Now that the hubbub over Heartbleed has finally started to calm down — not that the hubbub was undeserved, but nonetheless it was hubbub — we’re beginning to see the solutions in how to protect your small business from Heartbleed’s OpenSSL bug. For now, try to ignore the accusations of insider trading or pay attention to the potential mad scientist behind Heartbleed, but rather follow this recap of ways to protect yourself.
1) Understanding Heartbleed
Heartbleed is a bug, not a virus. Basically it means that someone can ask a server for data, but not put a limit on how much data the server spits out to them. Here’s a great picture by xkcd.com that explains it:
Without knowing it ever shared sensitive data, your server can actually divulge way too much about your users, their passwords, their encrypted data, etc. That means that a hacker could get your email address and password, and potentially use it to log in to that website under your name or into any other website in which you’ve used the same username/password combination.

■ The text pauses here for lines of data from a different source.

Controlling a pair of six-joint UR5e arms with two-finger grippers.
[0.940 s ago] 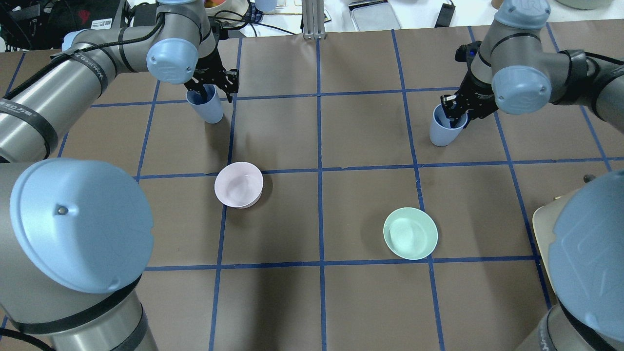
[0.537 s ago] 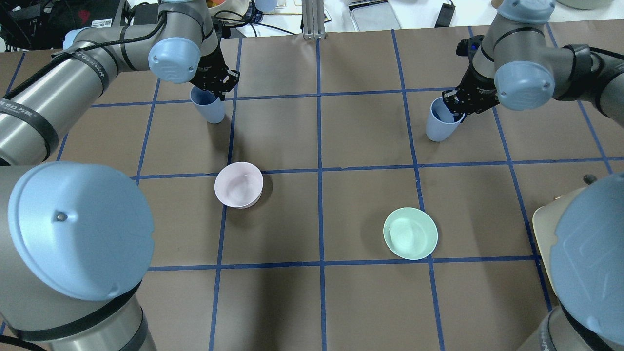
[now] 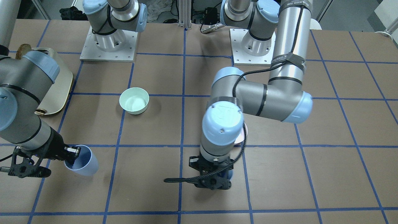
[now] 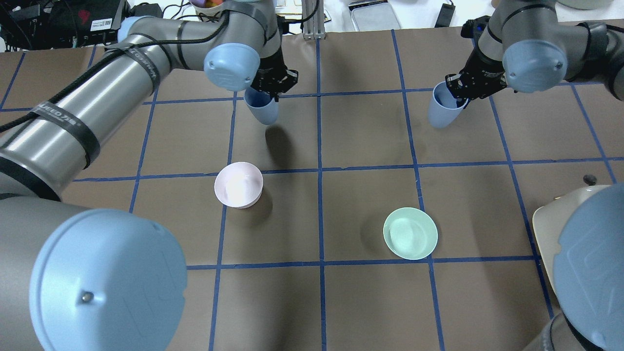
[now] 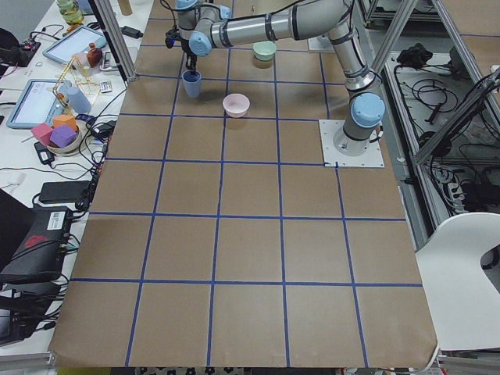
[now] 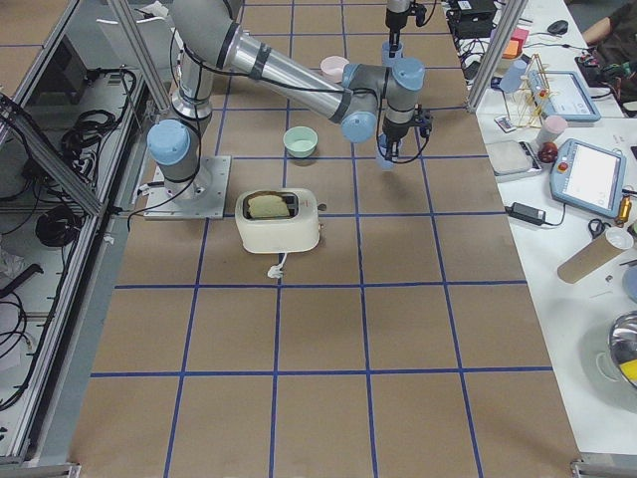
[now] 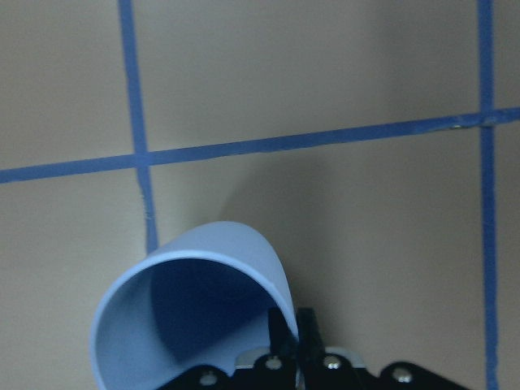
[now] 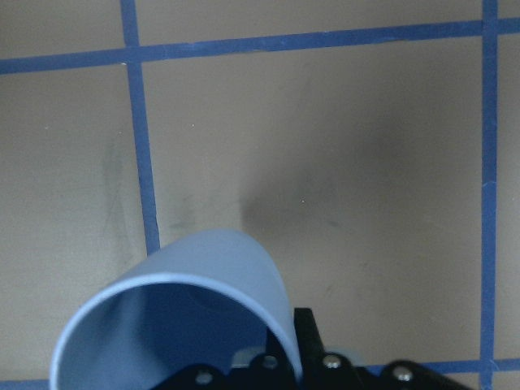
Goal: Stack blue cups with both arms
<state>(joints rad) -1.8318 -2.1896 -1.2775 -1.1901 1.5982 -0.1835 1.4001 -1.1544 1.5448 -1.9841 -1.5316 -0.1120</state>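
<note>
Two blue cups are each held by the rim, one finger inside and one outside. My left gripper (image 4: 269, 94) is shut on the left blue cup (image 4: 262, 108) and holds it tilted above the table, just left of the centre line. In the left wrist view the cup (image 7: 195, 309) hangs from the gripper at the bottom edge. My right gripper (image 4: 458, 96) is shut on the right blue cup (image 4: 440, 112), also off the table; it fills the lower left of the right wrist view (image 8: 183, 313). In the front-facing view the right cup (image 3: 82, 161) shows clearly, while the left cup is mostly hidden under the left wrist.
A pale pink bowl (image 4: 239, 191) sits left of centre and a mint-green bowl (image 4: 410, 233) right of centre, both nearer the robot than the cups. A cream toaster (image 6: 279, 219) stands at the table's right edge.
My left gripper has carried its cup to the right, toward the table's centre line, and higher. My right gripper has lifted its cup slightly and moved it a little farther from the robot.
</note>
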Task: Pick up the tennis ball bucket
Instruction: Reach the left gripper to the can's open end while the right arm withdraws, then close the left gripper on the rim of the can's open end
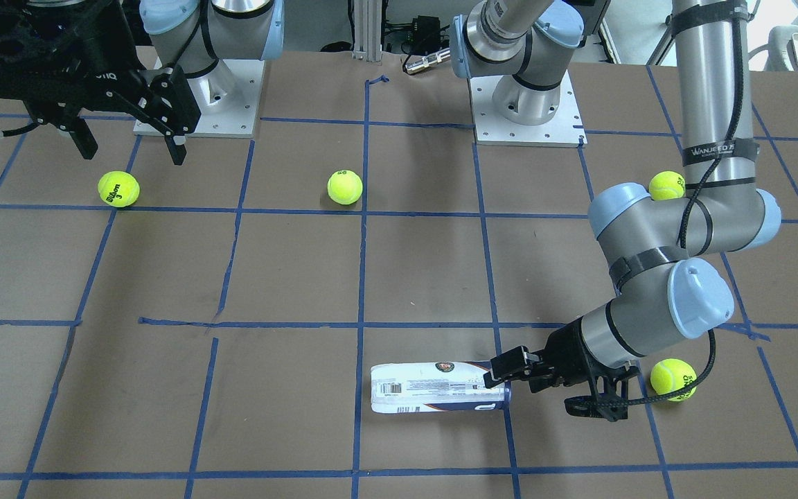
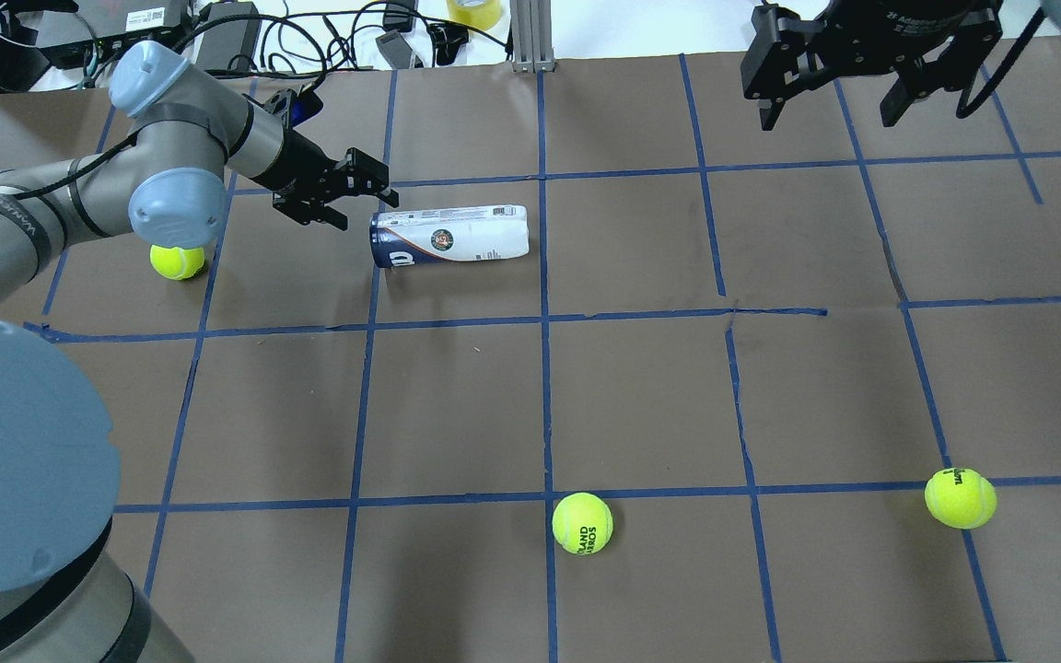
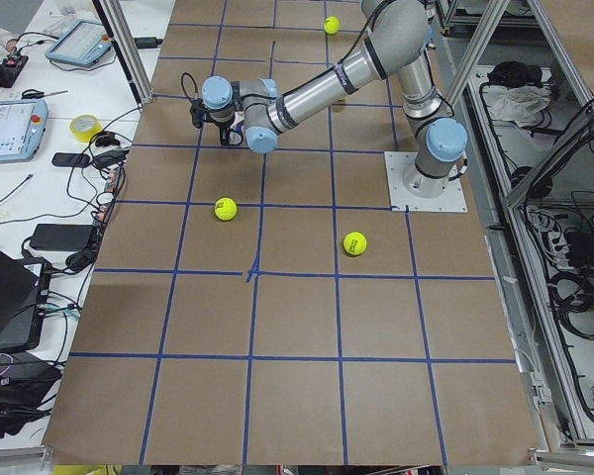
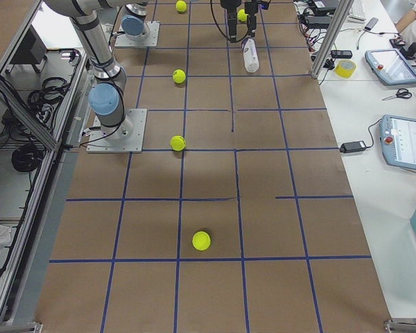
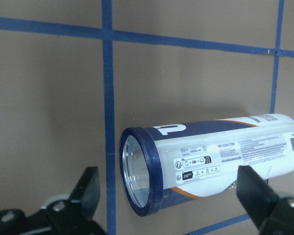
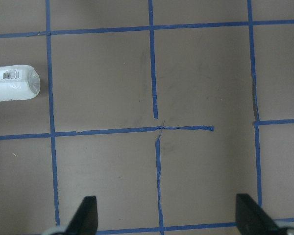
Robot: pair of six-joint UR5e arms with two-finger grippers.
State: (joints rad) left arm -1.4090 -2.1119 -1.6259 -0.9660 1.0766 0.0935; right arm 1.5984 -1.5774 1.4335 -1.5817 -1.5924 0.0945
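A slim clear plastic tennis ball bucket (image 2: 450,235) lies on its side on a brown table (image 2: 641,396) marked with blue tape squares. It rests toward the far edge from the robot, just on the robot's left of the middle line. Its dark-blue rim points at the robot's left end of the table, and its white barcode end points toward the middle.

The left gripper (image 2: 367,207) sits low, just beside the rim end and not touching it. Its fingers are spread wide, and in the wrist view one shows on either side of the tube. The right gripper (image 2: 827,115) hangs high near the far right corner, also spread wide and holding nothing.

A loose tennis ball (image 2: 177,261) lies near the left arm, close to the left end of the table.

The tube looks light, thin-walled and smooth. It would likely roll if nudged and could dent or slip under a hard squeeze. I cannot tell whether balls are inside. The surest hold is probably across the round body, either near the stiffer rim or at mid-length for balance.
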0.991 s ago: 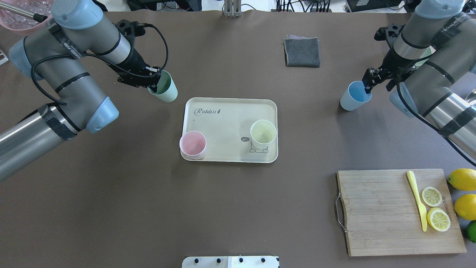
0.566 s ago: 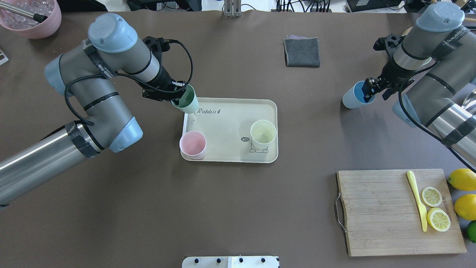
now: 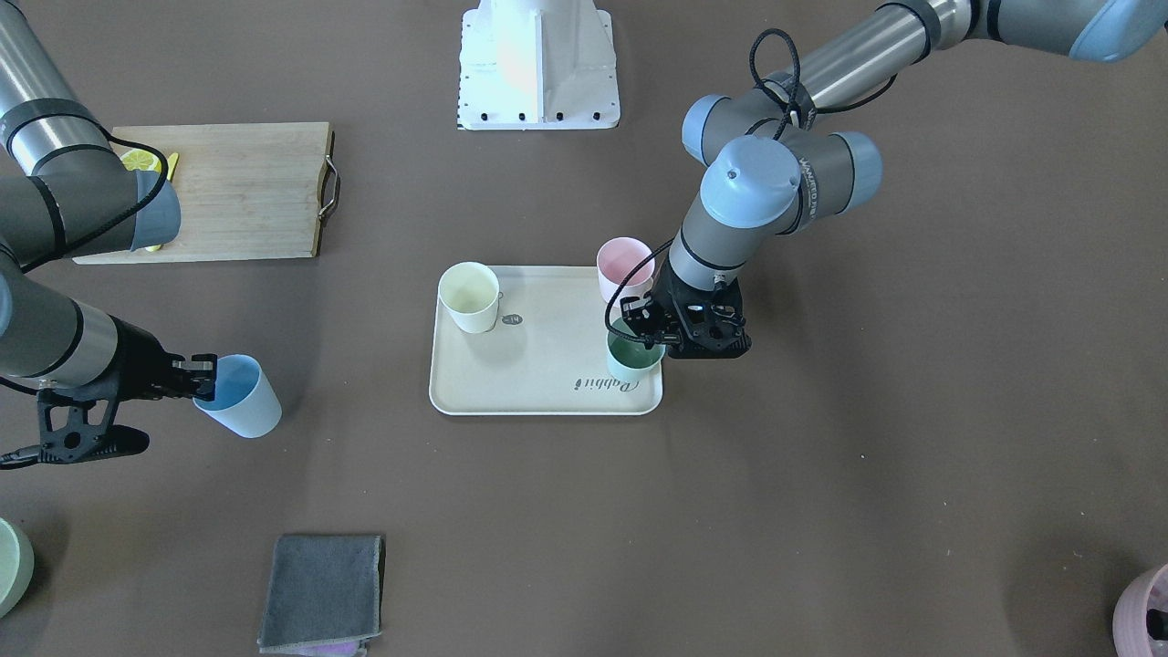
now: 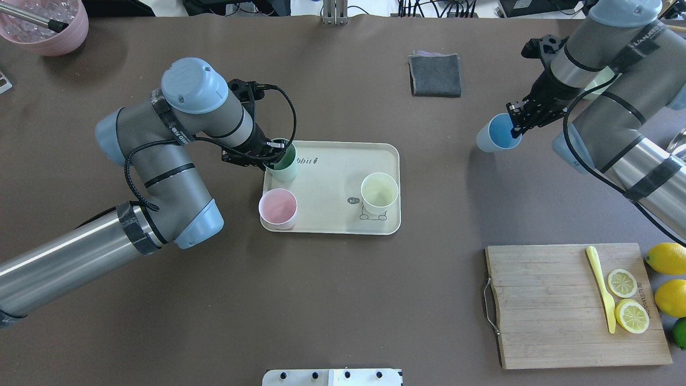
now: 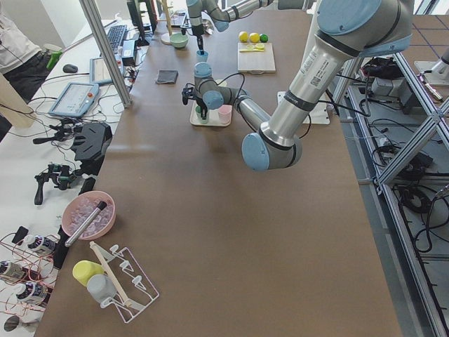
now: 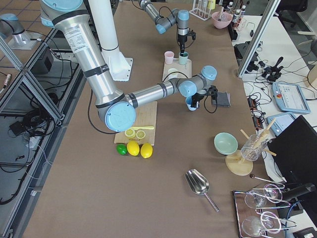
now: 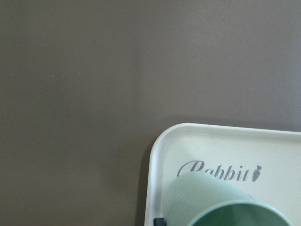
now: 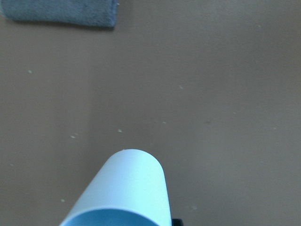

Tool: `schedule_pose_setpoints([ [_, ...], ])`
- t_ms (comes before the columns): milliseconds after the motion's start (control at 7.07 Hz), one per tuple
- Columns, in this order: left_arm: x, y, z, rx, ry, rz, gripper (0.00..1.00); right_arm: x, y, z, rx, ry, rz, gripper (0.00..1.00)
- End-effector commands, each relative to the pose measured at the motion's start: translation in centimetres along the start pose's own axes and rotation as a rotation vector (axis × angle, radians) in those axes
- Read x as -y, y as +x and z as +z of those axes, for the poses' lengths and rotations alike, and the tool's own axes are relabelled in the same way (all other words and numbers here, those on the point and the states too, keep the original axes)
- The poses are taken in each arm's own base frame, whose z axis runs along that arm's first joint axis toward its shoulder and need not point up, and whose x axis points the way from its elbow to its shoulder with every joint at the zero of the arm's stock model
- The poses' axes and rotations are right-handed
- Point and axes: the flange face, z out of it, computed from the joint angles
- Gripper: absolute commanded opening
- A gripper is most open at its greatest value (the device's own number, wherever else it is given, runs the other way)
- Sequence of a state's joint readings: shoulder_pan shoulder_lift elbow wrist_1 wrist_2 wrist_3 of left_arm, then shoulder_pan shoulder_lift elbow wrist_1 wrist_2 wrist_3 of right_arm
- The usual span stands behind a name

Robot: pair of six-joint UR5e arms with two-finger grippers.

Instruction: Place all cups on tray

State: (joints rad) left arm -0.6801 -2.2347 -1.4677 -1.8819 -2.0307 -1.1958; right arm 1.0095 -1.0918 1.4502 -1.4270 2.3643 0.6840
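The cream tray lies mid-table. A pink cup stands at its near-left corner and a yellow cup on its right side. My left gripper is shut on the rim of the mint green cup and holds it over the tray's far-left corner, beside the "Rabbit" print; I cannot tell if it touches down. It also shows in the left wrist view. My right gripper is shut on the rim of the light blue cup, tilted, off the tray to its right.
A folded grey cloth lies at the far middle. A wooden cutting board with a yellow knife and lemon slices lies near right, with whole lemons beside it. A pink bowl stands at the far left corner.
My left arm has carried the green cup rightward from the bare table to over the tray's far-left corner. My right gripper has moved the blue cup slightly left and farther away.
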Motion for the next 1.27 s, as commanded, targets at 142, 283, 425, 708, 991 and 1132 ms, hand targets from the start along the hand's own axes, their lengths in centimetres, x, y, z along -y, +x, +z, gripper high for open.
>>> schedule_pose_setpoints([
  [142,3.3,-2.8,-4.6,-0.041,0.000,0.022,0.98,-1.8,-15.6,0.6,0.079,-0.019,0.134,0.00],
  [283,5.3,-6.6,-7.5,-0.039,-0.003,0.055,0.98,-3.5,-19.2,2.2,0.079,-0.031,0.153,0.00],
  [425,6.0,-10.4,-8.7,-0.012,0.011,0.102,0.98,-4.8,-22.5,3.8,0.068,-0.022,0.149,0.00],
  [708,7.6,-12.8,-10.8,0.006,0.019,0.124,0.98,-5.1,-25.3,4.8,0.060,-0.020,0.157,0.00],
  [991,7.3,-13.4,-11.1,0.009,0.021,0.119,0.98,-4.8,-25.5,4.7,0.052,-0.003,0.154,0.99],
  [1132,7.5,-13.8,-11.5,0.018,0.019,0.106,0.98,-4.7,-25.2,4.7,0.049,0.000,0.152,1.00],
])
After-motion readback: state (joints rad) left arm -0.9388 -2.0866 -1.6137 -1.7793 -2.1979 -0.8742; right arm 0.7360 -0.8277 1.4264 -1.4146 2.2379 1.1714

2) Protecting Your Computer & Mobile Device
Technically you don’t need to. Heartbleed affects servers, not your PC or cell phone. That being said, the websites you visit and the apps you use may be compromised. Check this website for a list of affected sites. If you have an account on one (or more) of them, we recommend changing your password and checking with the company to make sure they’ve patched the bug.
3) Protecting Your Servers
If you don’t host your own servers — for example, you use GoDaddy or BlueHost — you should change your passwords and confirm that the host has fixed the patch. The same goes if you use Dropbox, PayPal, Evernote, Box, Etsy, or Facebook apps. Go change your password(s). As for your own servers, you should get your network admin to patch them and then change the passwords. The same goes for you routers, network storage devices, and access points.
Kind of repetitive, right? There really isn’t much you can do to actually fix the wound Heartbleed caused. Instead, the best solution is the Band-Aid one: a patch to fix it and a password change. The damage has already been done. The best you can do now is prevent it from reoccurring in the future.
4) What To Tell Your Clients
Conduct an internal security audit and tell your clients that you’ve checked and double-checked that everything’s been patched. Inform them of the potential breaches and inform them — very carefully — that they’re valuable data is probably safe. Lastly, tell them to change their passwords on your site. Heartbleed affected everyone, so don’t be afraid to tell your clients. Better to be on the safe side.